Defense Department. Do not reappoint Robert Gates. Joe Klein floated this idea in a June Time magazine column inspired by Doris Goodwin's Team of Rivals, which shows how Abraham Lincoln co-opted his political enemies by appointing them to his Cabinet. The trouble with Klein's thinking is that it's all about politics and only vaguely about Gates himself, who gets good press mainly because he had the fantastic luck to succeed a disastrously bad defense secretary, Donald Rumsfeld. Nancy Soderberg, a former U.S. ambassador to the United Nations under Clinton, and Brian Katulis of the Center for American Progress, a liberal nonprofit, made a more substantive case last month in the Washington Post, arguing for Gates because he's not an ideologue and because he favors shoring up failing states before they become havens for terrorists. But it still adds up to "he's not as bad as those other blowhard Bushies." I think that's setting the bar way too low. Plus, I was never really satisfied that Gates came clean about his role in the Iran-Contra scandal.

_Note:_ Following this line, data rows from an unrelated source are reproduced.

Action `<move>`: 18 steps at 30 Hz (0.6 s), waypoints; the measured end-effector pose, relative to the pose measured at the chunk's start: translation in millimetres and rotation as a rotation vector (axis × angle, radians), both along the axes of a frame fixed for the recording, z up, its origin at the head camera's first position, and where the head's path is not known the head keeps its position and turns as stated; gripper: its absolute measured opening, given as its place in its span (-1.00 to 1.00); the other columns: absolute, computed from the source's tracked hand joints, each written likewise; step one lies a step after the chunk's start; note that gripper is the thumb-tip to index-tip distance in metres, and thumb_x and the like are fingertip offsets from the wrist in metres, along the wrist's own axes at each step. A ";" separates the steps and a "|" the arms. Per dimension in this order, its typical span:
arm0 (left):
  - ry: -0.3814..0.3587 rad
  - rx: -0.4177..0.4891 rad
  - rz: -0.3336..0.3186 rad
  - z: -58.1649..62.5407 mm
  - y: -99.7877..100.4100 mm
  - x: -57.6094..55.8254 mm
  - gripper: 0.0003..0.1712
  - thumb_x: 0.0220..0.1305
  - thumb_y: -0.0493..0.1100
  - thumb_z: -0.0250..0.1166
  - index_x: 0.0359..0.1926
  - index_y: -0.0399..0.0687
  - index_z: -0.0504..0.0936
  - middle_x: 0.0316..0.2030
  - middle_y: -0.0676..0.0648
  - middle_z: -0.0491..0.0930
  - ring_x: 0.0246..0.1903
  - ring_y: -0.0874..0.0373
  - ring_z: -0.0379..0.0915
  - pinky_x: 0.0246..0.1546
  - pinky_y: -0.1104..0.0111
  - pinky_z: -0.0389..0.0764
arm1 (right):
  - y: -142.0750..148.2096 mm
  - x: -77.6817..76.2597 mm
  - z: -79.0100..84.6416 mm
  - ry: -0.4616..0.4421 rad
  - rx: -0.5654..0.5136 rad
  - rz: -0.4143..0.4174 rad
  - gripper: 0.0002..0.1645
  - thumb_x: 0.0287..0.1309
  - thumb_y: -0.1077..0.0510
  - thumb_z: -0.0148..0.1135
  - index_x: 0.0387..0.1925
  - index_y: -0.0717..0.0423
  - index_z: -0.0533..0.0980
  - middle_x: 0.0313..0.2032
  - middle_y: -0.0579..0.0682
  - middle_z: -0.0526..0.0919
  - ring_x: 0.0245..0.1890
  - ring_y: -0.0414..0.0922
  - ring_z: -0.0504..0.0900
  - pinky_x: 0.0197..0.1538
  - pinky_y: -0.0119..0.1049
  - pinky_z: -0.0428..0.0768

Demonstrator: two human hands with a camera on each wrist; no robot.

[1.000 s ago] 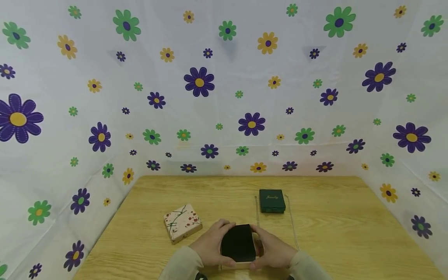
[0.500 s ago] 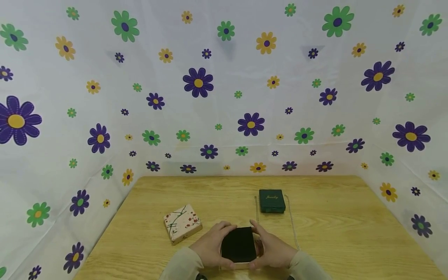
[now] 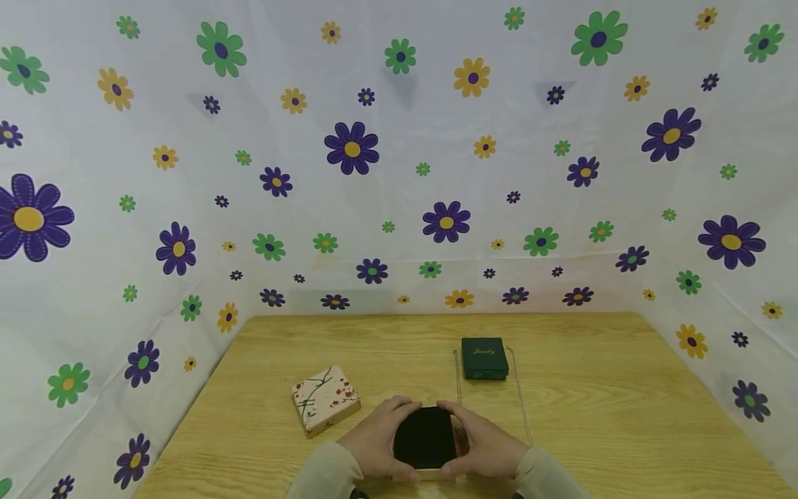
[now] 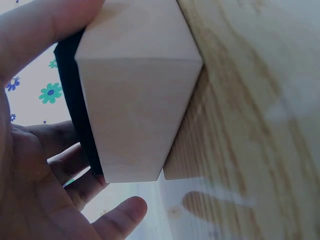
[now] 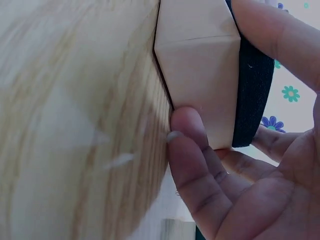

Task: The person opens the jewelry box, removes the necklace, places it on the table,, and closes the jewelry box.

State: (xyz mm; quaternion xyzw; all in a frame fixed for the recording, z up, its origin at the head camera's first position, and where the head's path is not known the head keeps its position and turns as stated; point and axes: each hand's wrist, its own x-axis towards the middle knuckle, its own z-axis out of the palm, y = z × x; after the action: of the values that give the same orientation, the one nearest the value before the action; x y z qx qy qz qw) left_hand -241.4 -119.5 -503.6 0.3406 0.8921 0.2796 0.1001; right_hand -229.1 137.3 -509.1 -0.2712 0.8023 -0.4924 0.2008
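Observation:
A cream jewelry box base (image 4: 135, 110) stands on the table, a black pad (image 3: 425, 438) lying over its open top. In both wrist views the pad's dark edge (image 5: 253, 90) shows above the box wall. My left hand (image 3: 377, 438) holds the pad's left side, thumb at the near edge and fingers at the far edge. From the right, my right hand (image 3: 489, 441) grips it the same way. Its lower fingers (image 5: 187, 155) touch the box wall. What lies under the pad is hidden.
A cream lid (image 3: 325, 400) with a red blossom print lies to the left. Behind stands a green jewelry box (image 3: 484, 358), with a thin chain (image 3: 520, 395) stretching toward me on its right and another strand on its left. Flowered cloth (image 3: 399, 173) surrounds the table (image 3: 592, 416).
The black pad has come down slightly and lies flatter on the box. My right index finger has shifted left onto the pad's far edge. The left hand has barely moved.

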 end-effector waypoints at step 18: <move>-0.050 0.005 0.013 2.6 0.0 0.5 0.21 -0.18 0.31 0.52 0.42 -0.11 0.21 0.26 0.02 0.24 0.19 0.08 0.29 0.15 0.14 0.42 | 1.5 1.3 2.4 0.049 0.052 0.018 -0.02 0.23 -0.05 0.27 0.48 0.18 -0.02 0.41 0.19 0.12 0.31 0.15 0.24 0.19 0.11 0.36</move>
State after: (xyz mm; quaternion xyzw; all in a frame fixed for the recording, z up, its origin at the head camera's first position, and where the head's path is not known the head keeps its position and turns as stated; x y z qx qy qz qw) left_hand -240.9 -119.5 -501.0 0.3279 0.8908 0.2910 0.1196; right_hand -227.8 138.8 -506.7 -0.2853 0.8168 -0.4629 0.1927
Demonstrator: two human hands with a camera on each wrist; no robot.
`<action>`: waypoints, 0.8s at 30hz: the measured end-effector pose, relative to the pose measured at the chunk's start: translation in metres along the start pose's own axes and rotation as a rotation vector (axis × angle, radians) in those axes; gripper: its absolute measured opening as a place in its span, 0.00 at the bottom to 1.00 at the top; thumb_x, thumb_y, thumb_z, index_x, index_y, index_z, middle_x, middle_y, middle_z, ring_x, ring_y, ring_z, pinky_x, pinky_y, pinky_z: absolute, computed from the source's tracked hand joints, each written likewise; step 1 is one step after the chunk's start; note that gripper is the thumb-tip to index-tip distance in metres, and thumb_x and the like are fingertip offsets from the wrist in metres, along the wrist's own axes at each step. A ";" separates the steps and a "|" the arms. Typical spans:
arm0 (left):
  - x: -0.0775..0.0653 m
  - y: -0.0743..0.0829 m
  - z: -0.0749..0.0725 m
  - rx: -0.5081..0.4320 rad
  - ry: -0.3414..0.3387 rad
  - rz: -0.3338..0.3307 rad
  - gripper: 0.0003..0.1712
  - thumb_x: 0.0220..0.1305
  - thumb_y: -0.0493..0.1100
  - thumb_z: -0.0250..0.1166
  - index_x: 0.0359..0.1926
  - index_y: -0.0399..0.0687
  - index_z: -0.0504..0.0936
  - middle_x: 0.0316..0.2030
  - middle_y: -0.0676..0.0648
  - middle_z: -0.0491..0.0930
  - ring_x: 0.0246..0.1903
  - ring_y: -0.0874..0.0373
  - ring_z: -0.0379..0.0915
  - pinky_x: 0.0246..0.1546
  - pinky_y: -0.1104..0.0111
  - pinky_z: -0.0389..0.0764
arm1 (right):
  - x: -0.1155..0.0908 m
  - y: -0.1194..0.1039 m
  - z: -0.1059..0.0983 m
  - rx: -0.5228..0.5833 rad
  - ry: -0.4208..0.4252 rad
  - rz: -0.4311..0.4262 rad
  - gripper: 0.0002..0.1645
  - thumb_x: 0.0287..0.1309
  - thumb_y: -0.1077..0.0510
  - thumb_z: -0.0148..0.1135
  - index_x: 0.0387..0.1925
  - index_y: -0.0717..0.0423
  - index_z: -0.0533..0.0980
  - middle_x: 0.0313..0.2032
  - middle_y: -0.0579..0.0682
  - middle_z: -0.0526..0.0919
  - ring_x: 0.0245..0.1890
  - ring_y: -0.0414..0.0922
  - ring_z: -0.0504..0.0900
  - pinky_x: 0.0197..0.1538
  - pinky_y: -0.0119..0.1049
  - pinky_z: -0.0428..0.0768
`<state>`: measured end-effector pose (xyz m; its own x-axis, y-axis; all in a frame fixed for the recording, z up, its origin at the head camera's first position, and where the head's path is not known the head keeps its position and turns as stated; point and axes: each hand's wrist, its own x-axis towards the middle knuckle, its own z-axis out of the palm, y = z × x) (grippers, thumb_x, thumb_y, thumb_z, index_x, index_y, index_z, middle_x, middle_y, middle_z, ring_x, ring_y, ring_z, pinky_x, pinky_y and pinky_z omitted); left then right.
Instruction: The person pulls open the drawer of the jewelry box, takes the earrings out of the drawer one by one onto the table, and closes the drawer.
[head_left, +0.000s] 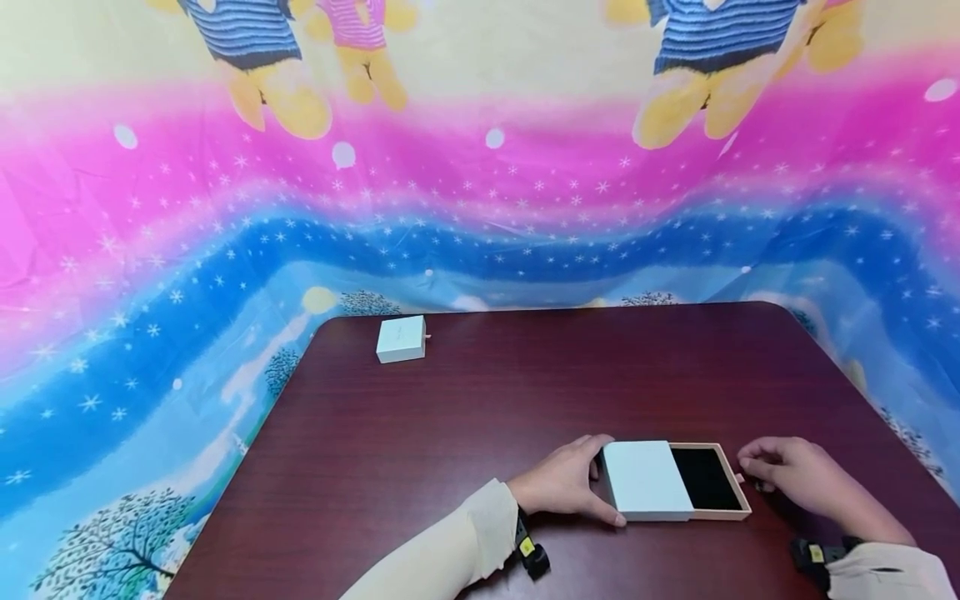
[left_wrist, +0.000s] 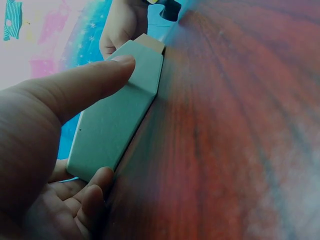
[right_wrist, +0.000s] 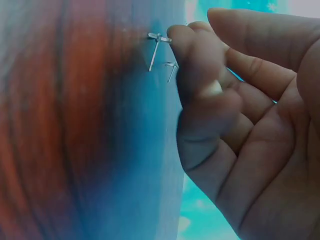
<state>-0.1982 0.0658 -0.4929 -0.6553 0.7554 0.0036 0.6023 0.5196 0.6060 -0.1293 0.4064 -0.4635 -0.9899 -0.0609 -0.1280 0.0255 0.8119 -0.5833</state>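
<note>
A white slide-out jewellery box (head_left: 647,479) lies on the table with its drawer (head_left: 742,500) partly pulled out to the right, showing a black lining. My left hand (head_left: 564,479) holds the sleeve's left end, thumb at the near corner and fingers at the far one. In the left wrist view, the thumb lies along the box's side (left_wrist: 107,120). Just right of the drawer's small pull tab (head_left: 739,478) is my right hand (head_left: 806,475), fingers loosely curled. Two small metal stud earrings (right_wrist: 158,39) show beside its fingertips in the right wrist view, the thumb apart.
A smaller white box (head_left: 401,338) with a pull tab stands at the table's far left. The dark red wooden table (head_left: 525,375) has rounded far corners. A printed cloth (head_left: 495,200) hangs behind and along the sides.
</note>
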 end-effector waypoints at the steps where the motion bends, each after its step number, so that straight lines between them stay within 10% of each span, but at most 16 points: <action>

Attorney General. Do not appoint Jamie Gorelick. It pains me to write this partly because I know and like Gorelick and mostly because by all accounts she performed brilliantly as deputy attorney general in the Clinton administration. But her subsequent hiring as vice chair at Fannie Mae, despite her lack of any background in finance, and most especially the $26.4 million she received in total compensation over a period of six years disqualify her for public office. As Jack Shafer has noted in Slate, Fannie Mae was a bipartisan trough for the politically connected, but the patronage and executive pay were particularly lavish under James Johnson, a Democrat who ran Walter Mondale's 1984 presidential campaign. (See "A Medici With Your Money" by Matthew Cooper, February 1997.) Gorelick needs a few more years of good works (the 9/11 commission was a good start) to rehabilitate herself.

It goes without saying—but I'll say it anyway—that Obama should avoid hiring Johnson for any position. Obama probably learned that lesson during the campaign when he made the mistake of briefly putting Johnson in charge of his vice-presidential search. He should avoid Franklin Raines, Johnson's successor, for the same reason.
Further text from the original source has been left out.